“And the others? Glen, Susan, and Anthony? Larry wasn’t chief then.”
Carter shoved back his chair and stood. “Christ, I don’t know!”
Surprised by the sudden blast of anger, Lincoln rocked back in his chair, balancing on the back two legs.
Carter’s face fell, the anger rushing out as fast as it had come. “Shit, L, I’m sorry.” He clasped Lincoln’s shoulder and steadied him on the way back down to all four chair legs. “I shouldn’t have blown up at you like that.”
Lincoln reached up and covered his hand. “Hey, babe, it’s okay, we’re both just tired and stretched thin.”
Carter’s eyes jumped from their hands to Lincoln’s face, and the soft, genuine smile Lincoln liked so much graced his handsome features. The babe slip was totally worth it. And frighteningly easy. Lincoln didn’t have time to dwell on it with Carter running through case theories again as he reclaimed his seat.
“I just keep thinking about Barry and Trudy, and what their murders would do to this town, and what happens when the press gets ahold of this. Our clock is ticking down.” He scrubbed his hands over his face and into his hair. “I keep coming back to something Baxter said. ‘He didn’t reject me, he rejected himself.’”
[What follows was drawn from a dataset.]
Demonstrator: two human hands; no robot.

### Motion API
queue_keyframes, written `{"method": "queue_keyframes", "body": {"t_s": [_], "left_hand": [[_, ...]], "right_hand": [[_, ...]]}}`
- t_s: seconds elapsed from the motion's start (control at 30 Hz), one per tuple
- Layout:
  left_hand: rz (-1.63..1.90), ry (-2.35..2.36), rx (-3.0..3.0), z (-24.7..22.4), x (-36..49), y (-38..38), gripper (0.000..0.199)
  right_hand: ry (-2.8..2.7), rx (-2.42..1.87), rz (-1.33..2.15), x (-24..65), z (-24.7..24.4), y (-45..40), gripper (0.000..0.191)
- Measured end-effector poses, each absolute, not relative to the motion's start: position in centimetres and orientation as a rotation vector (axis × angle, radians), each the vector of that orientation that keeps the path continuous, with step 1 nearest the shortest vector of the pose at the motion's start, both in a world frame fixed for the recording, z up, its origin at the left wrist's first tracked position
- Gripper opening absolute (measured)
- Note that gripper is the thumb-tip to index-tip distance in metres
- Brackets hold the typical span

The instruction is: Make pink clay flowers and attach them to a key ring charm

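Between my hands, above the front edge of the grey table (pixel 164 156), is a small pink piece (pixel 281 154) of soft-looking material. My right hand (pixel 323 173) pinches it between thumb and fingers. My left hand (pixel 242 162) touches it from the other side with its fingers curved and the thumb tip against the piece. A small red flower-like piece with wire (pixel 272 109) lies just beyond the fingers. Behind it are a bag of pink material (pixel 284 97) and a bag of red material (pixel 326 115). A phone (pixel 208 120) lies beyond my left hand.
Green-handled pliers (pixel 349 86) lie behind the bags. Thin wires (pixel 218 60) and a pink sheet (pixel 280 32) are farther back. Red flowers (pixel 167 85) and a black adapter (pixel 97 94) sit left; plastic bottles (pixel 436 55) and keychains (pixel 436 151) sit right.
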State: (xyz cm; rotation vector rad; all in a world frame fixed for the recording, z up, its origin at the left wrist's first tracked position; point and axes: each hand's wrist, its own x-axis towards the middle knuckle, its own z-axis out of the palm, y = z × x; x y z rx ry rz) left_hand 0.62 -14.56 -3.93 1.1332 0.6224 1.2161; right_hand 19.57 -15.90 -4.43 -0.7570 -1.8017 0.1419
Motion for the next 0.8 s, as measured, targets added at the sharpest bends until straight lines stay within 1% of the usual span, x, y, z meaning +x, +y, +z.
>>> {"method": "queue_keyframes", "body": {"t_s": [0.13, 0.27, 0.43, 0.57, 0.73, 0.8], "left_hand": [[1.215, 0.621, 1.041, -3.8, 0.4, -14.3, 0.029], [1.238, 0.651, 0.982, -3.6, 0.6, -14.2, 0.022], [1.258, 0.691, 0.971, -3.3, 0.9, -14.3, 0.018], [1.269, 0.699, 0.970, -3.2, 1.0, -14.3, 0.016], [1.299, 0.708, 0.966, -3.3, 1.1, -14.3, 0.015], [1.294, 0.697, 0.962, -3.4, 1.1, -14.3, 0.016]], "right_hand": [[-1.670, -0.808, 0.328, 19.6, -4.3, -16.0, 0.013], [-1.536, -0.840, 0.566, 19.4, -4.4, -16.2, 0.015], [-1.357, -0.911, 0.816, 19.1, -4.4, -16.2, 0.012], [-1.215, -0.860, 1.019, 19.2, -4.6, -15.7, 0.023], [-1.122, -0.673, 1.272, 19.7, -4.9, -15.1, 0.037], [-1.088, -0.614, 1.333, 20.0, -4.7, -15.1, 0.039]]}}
Lincoln slid the thermos and a muffin in front of him. “And you think that’s about Larry becoming chief?”
Carter ripped off the muffin top and shoved it into his mouth. He chewed and washed it down with a swig of the coffee. “He had a way out, and he didn’t take it. He became the chief instead, tying himself here.”
“I’ll take a look back through Larry’s photos. Search for signs of distress or triggers. We can call the team at the hospital too and see if they can get hospital logs or security tape from the dates the victims passed through. See if Larry’s on there.”
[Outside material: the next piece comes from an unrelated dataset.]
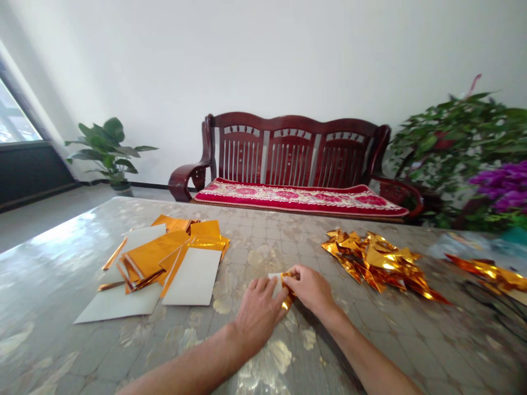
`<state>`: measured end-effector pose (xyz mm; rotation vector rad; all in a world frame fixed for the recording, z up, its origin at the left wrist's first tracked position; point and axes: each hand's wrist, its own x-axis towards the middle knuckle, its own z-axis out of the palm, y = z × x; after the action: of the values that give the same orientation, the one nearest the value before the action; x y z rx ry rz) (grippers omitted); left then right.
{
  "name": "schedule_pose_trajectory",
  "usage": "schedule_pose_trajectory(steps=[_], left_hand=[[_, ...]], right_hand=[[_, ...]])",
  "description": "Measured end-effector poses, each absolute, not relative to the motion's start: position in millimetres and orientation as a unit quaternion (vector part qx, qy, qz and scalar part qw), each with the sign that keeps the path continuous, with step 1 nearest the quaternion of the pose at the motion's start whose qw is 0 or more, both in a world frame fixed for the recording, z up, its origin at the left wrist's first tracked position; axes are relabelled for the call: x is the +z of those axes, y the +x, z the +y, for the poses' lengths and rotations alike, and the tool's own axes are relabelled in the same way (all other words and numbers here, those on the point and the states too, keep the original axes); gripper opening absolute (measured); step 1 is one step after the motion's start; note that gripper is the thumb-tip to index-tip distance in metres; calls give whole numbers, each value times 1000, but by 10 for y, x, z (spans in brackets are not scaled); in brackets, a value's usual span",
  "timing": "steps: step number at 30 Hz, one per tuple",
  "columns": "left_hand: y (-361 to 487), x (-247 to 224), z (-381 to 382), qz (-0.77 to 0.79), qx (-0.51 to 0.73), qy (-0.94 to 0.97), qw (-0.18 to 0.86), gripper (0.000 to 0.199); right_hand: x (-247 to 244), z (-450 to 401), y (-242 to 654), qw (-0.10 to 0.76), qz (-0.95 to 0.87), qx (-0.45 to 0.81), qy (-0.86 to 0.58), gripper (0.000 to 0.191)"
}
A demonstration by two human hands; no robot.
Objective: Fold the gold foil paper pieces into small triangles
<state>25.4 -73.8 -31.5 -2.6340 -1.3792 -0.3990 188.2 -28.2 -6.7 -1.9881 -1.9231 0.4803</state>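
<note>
A small sheet of gold foil paper [287, 301], white on its back, lies partly folded on the table between my hands. My left hand [260, 307] rests over its left side, fingers pressing it down against the tabletop. My right hand [309, 286] pinches its upper right edge between thumb and fingers. Much of the sheet is hidden under the fingers. To the left lies a loose stack of gold and white paper sheets [158, 254]. A heap of folded shiny gold foil pieces [381, 260] sits to the right of my right hand.
The patterned, glossy table cover [247, 236] spreads under everything. More gold foil [494, 272], a clear plastic bag [457, 245] and a dark cable [489, 302] lie at the far right. Behind the table stand a wooden bench [288, 151] and potted plants [111, 145].
</note>
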Motion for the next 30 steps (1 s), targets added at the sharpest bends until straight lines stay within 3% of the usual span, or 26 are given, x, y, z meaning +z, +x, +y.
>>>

Carter shot to his feet again and yanked his coat off the back of the chair. “I have a better idea.”
Lincoln grabbed his wrist. “What are you going to do?”
Determination hardening his features, Carter wrenched his arm free and hustled for the door. “I’m gonna give him another option.”
Lincoln yelled after his partner. He would have chased after him too, if he could just find his damn boots. Another minute of hunting, he found them under a box lid. He shoved his feet inside, grabbed his coat, and shouted another “Carter, wait!” as he turned for the door.
Only to have his path blocked by Jeremiah. “He’s long gone. Got in the elevator I got off of. And y’all sure do have a lot of domestics for newlyweds.”
“Fuck.” Lincoln slung his coat at the chair, missed, and knocked over the stacks of Larry and Barry photos. Photos he needed to go back through. He could do that faster if he wasn’t doing it alone. He glanced again at Jeremiah. They’d trusted Jo yesterday; that had worked out in their favor. Time to trust another.
“We’re not newlyweds,” Lincoln confessed. “And I need your help.”
Carter approached the black Dodge Charger parked in the far corner of FP’s lot, positioned to give the occupant a clear view of the chancellor’s mansion across the intersection. Also Lawrence Petticoat’s current registered address. Carter rapped a knuckle against the Charger’s window and held up a to-go coffee and bag of muffins, an offering for the car’s driver.
Jo’s tired face lifted into a smile as she rolled down her window. Accepting the goodies, she took a giant gulp of the coffee and sighed happily. “You sure Mark and I can’t steal you away from Lincoln? Or hell, Mark and I can make a quad work.”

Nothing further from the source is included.